There are lessons to be learned from British cultural insensitivities for sure, Meyer reminded me. In 1857 British occupiers issued to its native (Hindu and Muslim) troops rifle cartridges “coated in grease taken from cows, sacred to Hindus, or from pigs, anathema to Muslims. Worse, the bullets had to be bitten.”[14] Soon thereafter mutiny spread and the blood of thousands on both sides was spilt.

Cultural norms are given secondary status to military primacy in Iraq as well. Dogs, seen by many of Islamic faith as unclean,[15] are not only regularly used by American troops (for searches and in prisons like Abu Ghraib), but by Iraqi soldiers as well![16] Whether or not the use of canines has increased civilian anxiety or been the cause of Iraqi military desertions is difficult to assess. It may or may not have an impact, but that is not the point; other means could be employed that might get the job done while at the same time be less offensive to the occupied populace, and would not force Iraqi soldiers to choose between acting in concert with their faith and providing security for their country. The cow and pig-greased bullets issued to Hindu and Muslim soldiers in occupied India was a major agitating and destabilizing force in India that gave the British nothing but trouble henceforth. The same may occur in Iraq with the introduction of unclean dogs into the state’s security apparatus.

Yet, more often than any other American (or foreign) invasion/occupation the debacle in Iraq is compared to the Vietnam War, where it is hoped lessons learned from that embarrassing foreign policy endeavor might aid in a successful extraction of American troops from Baghdad. The mainstream press certainly jumped on this “Iraq as Vietnam” bandwagon. USA Today highlighted the comparison before the invasion.[17] “Bush Accepts Iraq-Vietnam War Comparison,” The Guardian touted in 2006.[18] Writing for the Washington Post Thomas Ricks drew the similar comparisons.[19] Intellectuals got on board too: Ronald Bruce St. John, a widely published expert on Mid-East affairs, penned an article titled, “Sorry, Mr. President, but Iraq Looks a Lot like Vietnam,” for a think tank publication.[20] And on and on. With so many wonderful lessons to be learned from Vietnam, and with so many intelligent people aware of them, why is Iraq still chaotic five-plus years into its “liberation?”

On the surface the reasons for the Iraq-Vietnam comparison seem obvious: mired in a “quagmire,” we seek parallels with our last, greatest morass (and failure), and need look no further than Vietnam; the apparition of weapons of mass destructions smacks of Gulf of Tonkin deceit; the hit-and-run guerilla tactics of Northern Vietnamese are mirrored by “insurgent” tactics on the streets of Baghdad; anti-war protests in the 1960s were played out on the streets of the U.S. and around the world in the run-up to the Iraq invasion; veterans of both conflicts came home to speak out against their respective wars; and other parallels.
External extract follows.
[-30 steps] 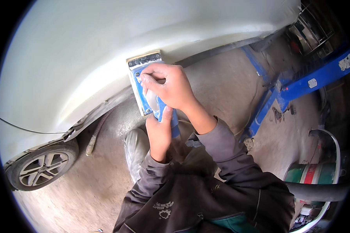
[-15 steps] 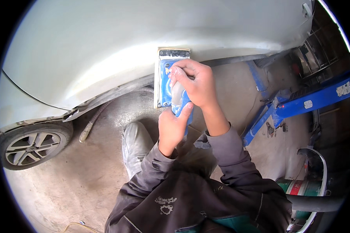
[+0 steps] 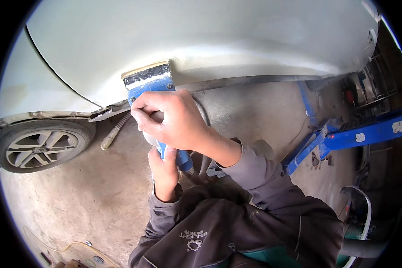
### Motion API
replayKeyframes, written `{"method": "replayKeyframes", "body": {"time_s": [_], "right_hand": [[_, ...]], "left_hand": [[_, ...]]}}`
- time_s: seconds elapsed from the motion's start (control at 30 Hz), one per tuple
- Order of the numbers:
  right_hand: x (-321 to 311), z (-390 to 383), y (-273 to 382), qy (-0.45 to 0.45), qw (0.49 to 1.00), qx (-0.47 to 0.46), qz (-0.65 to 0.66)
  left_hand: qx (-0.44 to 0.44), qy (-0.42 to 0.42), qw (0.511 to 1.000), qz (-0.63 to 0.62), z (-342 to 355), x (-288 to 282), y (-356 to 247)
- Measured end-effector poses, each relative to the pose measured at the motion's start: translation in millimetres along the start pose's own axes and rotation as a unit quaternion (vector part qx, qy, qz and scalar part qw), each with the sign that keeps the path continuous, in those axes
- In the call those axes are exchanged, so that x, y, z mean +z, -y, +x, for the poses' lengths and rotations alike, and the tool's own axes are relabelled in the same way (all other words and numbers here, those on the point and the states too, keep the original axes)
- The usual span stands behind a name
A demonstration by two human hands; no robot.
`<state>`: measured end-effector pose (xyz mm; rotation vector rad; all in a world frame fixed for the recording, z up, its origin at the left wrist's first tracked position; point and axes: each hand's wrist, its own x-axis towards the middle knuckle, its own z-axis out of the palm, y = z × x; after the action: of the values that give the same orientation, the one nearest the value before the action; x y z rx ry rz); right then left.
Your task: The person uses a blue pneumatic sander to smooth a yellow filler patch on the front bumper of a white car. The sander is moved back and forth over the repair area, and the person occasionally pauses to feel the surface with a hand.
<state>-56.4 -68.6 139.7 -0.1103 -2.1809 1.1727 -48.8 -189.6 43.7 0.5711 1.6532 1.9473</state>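
Observation:
A blue sander with a black-edged rectangular pad lies tilted against the lower part of a pale car door. My right hand is closed over the top of the sander, hiding its middle. Lower down, my left hand is wrapped around the rear handle, its thumb along the top. A grey ribbed hose runs from the handle's end toward my legs. The pad's sanding face is turned toward the door and cannot be seen.
To the left is the car's wheel. A hose end lies on the floor beneath the sill. Blue lift arms stand to the right. A yellow cord crosses the floor at lower left.
The sander and both hands have moved left along the door toward the wheel. The sander has turned, its front end now leaning left. The view has shifted somewhat too.

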Motion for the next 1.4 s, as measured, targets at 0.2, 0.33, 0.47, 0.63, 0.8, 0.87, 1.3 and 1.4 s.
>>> {"method": "replayKeyframes", "body": {"time_s": [0.2,0.33,0.47,0.63,0.8,0.87,1.3,1.4], "right_hand": [[36.0,1.8,-5.0,0.024,0.998,-0.048,-0.025],[22.9,0.0,-8.2,-0.003,0.998,-0.053,-0.032],[-17.8,-6.1,-15.0,-0.054,0.998,-0.022,-0.032],[-92.1,-22.1,-27.5,-0.09,0.995,0.036,-0.029],[-166.8,-46.5,-40.8,-0.133,0.981,0.139,0.0],[-199.8,-56.7,-50.5,-0.161,0.974,0.159,0.015],[-189.7,-55.8,-47.7,-0.161,0.973,0.162,0.025],[-153.0,-45.4,-38.6,-0.135,0.982,0.133,-0.001]], "left_hand": [[-0.017,-0.012,0.999,-0.029,-6.1,-34.3,21.3],[-0.006,0.012,1.0,-0.028,-0.4,-23.7,23.4],[-0.019,0.011,1.0,0.017,6.2,11.4,10.7],[-0.033,0.067,0.995,0.059,14.3,83.9,-2.4],[-0.079,0.144,0.986,0.017,20.5,155.6,-2.5],[-0.053,0.177,0.982,0.051,22.8,188.1,-6.6],[-0.022,0.148,0.985,0.089,21.9,177.8,-6.9],[-0.027,0.127,0.989,0.067,17.9,140.9,-8.7]]}}
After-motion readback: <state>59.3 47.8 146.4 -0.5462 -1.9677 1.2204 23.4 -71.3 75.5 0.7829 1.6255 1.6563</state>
Discussing any and all of them has not helped the situation on the ground in Iraq, that much can be said. Others are more cautious and wary when it comes to drawing parallels between the two conflicts. The title of a tightly edited volume by Lloyd C. Gardner and Marilyn B. Young sums up the sentiment of the book’s tone: Iraq and the Lessons of Vietnam: Or, How Not to Learn from the Past.[21] Still others want us to learn from our present circumstance and apply the lessons to the future: Lessons from Iraq: Avoiding the Next War sums up the desires of the editors of this slim addition to the literature.[22]
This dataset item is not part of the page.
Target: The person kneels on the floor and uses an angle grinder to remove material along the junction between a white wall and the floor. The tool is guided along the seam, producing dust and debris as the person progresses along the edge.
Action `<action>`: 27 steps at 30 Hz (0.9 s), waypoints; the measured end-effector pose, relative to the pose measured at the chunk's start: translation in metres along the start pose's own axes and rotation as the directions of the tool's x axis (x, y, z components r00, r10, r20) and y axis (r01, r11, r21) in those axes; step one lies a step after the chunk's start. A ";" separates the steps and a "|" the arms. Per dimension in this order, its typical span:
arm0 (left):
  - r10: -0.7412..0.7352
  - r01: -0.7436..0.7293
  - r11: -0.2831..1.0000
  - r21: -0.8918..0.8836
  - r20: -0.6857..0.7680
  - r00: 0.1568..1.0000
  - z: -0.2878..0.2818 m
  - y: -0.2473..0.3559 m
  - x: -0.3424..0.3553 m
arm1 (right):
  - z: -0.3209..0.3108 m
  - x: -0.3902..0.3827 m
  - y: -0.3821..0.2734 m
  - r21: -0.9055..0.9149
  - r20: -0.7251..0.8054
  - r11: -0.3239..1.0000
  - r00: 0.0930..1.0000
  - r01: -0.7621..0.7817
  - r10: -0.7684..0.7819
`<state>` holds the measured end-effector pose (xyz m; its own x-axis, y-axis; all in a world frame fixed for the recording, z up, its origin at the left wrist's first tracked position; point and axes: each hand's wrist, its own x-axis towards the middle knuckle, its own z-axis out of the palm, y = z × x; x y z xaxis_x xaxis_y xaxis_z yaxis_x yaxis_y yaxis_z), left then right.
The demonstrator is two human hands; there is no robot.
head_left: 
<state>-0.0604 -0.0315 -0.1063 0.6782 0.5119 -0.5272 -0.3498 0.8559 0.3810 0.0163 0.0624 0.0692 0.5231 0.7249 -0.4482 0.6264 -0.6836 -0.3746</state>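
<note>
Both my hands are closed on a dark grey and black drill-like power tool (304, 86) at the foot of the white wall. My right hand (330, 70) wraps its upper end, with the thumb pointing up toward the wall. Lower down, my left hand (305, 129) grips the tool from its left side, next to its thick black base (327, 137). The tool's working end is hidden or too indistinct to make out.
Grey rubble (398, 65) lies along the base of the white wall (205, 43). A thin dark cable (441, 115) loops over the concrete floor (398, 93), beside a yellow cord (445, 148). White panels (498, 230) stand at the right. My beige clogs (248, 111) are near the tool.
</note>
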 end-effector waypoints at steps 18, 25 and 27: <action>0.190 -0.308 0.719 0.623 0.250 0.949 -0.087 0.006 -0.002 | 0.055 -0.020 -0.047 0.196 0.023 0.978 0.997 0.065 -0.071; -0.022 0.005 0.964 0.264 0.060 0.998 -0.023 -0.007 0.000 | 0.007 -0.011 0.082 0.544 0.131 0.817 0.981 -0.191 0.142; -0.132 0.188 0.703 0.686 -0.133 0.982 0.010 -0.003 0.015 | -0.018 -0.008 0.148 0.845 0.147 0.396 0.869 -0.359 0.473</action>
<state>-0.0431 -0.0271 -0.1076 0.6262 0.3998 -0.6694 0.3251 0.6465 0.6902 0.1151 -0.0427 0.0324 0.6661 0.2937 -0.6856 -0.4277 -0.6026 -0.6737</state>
Will we look to the generals of the Iraq fiasco as heroes, like we do to other conquerors? I doubt that in one hundred or one thousand years our descendants will marvel at marble busts of General Tommy Franks alongside those of Caesar, Napoleon, and Patton, and with good reason. In seeking their glory through conquest, our current spate of political leaders has stumbled in Iraq. With good intention, no doubt, they may have sought lessons from the past to help them navigate the present—yet to no avail. “We need to learn again,” New York University professor Tony Judt laments, “or perhaps for the first time—how war brutalizes and degrades winners and losers alike and what happens to us when, having heedlessly waged war for no good reason, we are encouraged to inflate and demonize our enemies in order to justify that war's indefinite continuance.”[23]
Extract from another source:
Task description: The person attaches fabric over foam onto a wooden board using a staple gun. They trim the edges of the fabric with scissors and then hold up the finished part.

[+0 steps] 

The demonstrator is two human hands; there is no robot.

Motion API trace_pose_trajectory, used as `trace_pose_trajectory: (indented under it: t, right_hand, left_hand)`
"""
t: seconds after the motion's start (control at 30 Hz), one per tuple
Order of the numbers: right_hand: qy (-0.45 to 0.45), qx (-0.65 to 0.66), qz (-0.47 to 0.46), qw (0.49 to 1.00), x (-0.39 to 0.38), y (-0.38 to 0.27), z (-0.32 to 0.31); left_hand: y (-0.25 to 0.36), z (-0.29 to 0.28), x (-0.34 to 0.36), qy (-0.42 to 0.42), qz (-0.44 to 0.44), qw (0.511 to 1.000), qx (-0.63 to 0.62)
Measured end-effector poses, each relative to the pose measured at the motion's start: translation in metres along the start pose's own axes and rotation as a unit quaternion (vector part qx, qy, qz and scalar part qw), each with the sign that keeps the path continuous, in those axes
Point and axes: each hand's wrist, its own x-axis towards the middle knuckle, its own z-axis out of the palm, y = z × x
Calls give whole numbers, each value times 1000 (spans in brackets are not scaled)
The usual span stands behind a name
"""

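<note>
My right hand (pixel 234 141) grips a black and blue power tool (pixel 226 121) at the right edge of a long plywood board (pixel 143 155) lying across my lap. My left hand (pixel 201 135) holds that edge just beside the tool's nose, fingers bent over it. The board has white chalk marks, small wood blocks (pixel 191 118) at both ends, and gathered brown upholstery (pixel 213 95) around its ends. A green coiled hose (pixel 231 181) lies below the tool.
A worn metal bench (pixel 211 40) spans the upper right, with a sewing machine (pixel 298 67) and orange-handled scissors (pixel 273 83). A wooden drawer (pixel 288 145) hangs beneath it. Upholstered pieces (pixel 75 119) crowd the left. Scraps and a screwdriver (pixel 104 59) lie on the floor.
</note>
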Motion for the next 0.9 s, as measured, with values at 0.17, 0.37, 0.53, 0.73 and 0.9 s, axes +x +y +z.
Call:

History is remade, not repeated. Baghdad, 2003 is not Berlin 1945. Occupied Iraq is not the same as occupied India. And the guerilla-led combat of Iraq is not the same as the guerilla war of Vietnam. Iraq is none of these and yet it embodies characteristics of all of them. To expand on a metaphor from Lapham’s introductory remarks: “we have nothing else with which to build the future except the lumber of the past…”[24] Yet, which trees from which groves, so to speak, should be selected to strengthen (and understand) the current situation in Iraq? Perhaps then this is the United States’ opportunity to make history and set a precedent for a peaceful century—to plant new trees as it were. Once the troop withdraw from Iraq commences the next president must keep an eye to the future, without forgetting the recent past, in order to avoid another mindless and wasteful travesty.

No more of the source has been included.